TASK INSTRUCTIONS: Everything in the listing below must be reproduced exactly, apart from its images.

DATASET CONTENT:
──────────

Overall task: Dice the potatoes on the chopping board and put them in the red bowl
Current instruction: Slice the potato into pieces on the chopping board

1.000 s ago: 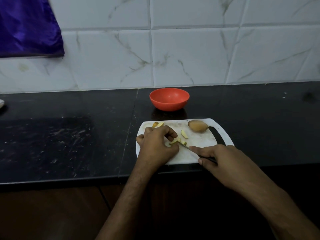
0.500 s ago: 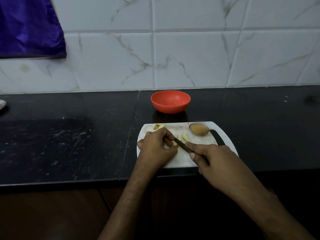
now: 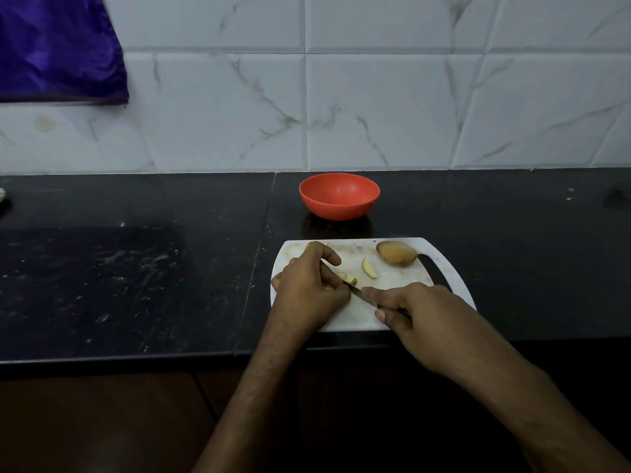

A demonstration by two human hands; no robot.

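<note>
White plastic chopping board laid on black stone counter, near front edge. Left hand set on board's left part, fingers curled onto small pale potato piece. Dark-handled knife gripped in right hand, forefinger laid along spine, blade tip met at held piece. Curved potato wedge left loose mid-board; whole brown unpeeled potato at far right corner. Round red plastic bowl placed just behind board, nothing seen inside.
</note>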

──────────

EXERCISE OUTPUT:
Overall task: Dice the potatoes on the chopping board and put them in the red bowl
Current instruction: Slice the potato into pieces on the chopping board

1.000 s ago: 
0.500 s ago: 
now: 

A demonstration by two human hands; no robot.

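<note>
White plastic chopping board laid on black stone counter, near front edge. Left hand set on board's left part, fingers curled onto small pale potato piece. Dark-handled knife gripped in right hand, forefinger laid along spine, blade tip met at held piece. Curved potato wedge left loose mid-board; whole brown unpeeled potato at far right corner. Round red plastic bowl placed just behind board, nothing seen inside.
</note>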

The exercise requires no more work.